Hope you all are well :)


I have been working in C++ and C#. It is a known fact that, member data should not be public or protected inside a class, since it's against OOP.
Now a days, I happen to see in many projects having member data as public. Even big projects designed by arguably experts have this.

Recently I have seen a code in C#, having a class with no member functions at all but all member data public. They have implemented this something like structures in C. I argued them to use properties available in C#, but they said, public data inside a class module is really not that evil, but only lazy to implement it.

I happen to see this more in C# than C++.

As for me, not an expert in C++.
What I follow is, I will use methods with respect to C++ and properties with C#.

Will this kind of design really has potential flaw ?
:)

TheCPUWizard
October 25th, 2008, 01:03 AM
Publically exposing Data imposes limitations against future use.

If you are all powerful and all knowing about how the code will be used by everyone in the future, then there is no problem. Of course if you have this abnility, you also know the winning lottery numbers, have gotten incredibly wealthy and are no longer writing code.

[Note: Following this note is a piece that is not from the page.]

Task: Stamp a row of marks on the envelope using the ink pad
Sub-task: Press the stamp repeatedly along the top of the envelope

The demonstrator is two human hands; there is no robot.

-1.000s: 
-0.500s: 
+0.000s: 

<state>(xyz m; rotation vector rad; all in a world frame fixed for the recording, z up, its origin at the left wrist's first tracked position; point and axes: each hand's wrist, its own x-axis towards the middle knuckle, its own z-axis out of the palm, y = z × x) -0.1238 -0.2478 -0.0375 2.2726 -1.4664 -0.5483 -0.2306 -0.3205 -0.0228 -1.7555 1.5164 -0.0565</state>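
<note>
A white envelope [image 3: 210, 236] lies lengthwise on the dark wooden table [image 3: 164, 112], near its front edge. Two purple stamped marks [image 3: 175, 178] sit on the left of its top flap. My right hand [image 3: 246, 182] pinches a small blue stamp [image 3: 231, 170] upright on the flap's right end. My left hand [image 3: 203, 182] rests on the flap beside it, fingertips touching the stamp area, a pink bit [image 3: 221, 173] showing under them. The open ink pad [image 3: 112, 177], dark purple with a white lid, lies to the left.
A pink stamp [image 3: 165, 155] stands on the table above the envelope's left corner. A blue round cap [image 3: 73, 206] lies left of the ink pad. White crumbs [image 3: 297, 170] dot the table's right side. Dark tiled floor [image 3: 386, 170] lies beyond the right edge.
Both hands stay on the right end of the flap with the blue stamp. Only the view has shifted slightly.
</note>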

This is even MORE important in .NET because of reflection. If you currently implement something as a field, and then later change it to a property, you will (potentially) break many things that can only be detected at runtime [want to distribute a million copies of your software and then realize your mistake???]

Data should be PRIVATE!

thomus07
October 25th, 2008, 02:51 AM
Publically exposing Data imposes limitations against future use.

If you are all powerful and all knowing about how the code will be used by everyone in the future, then there is no problem. Of course if you have this abnility, you also know the winning lottery numbers, have gotten incredibly wealthy and are no longer writing code.

This is even MORE important in .NET because of reflection. If you currently implement something as a field, and then later change it to a property, you will (potentially) break many things that can only be detected at runtime [want to distribute a million copies of your software and then realize your mistake???]

Data should be PRIVATE!
Thanks TheCpuWizard.

As you said, I would always stick into PRIVATE data in future, no matter what some body follows.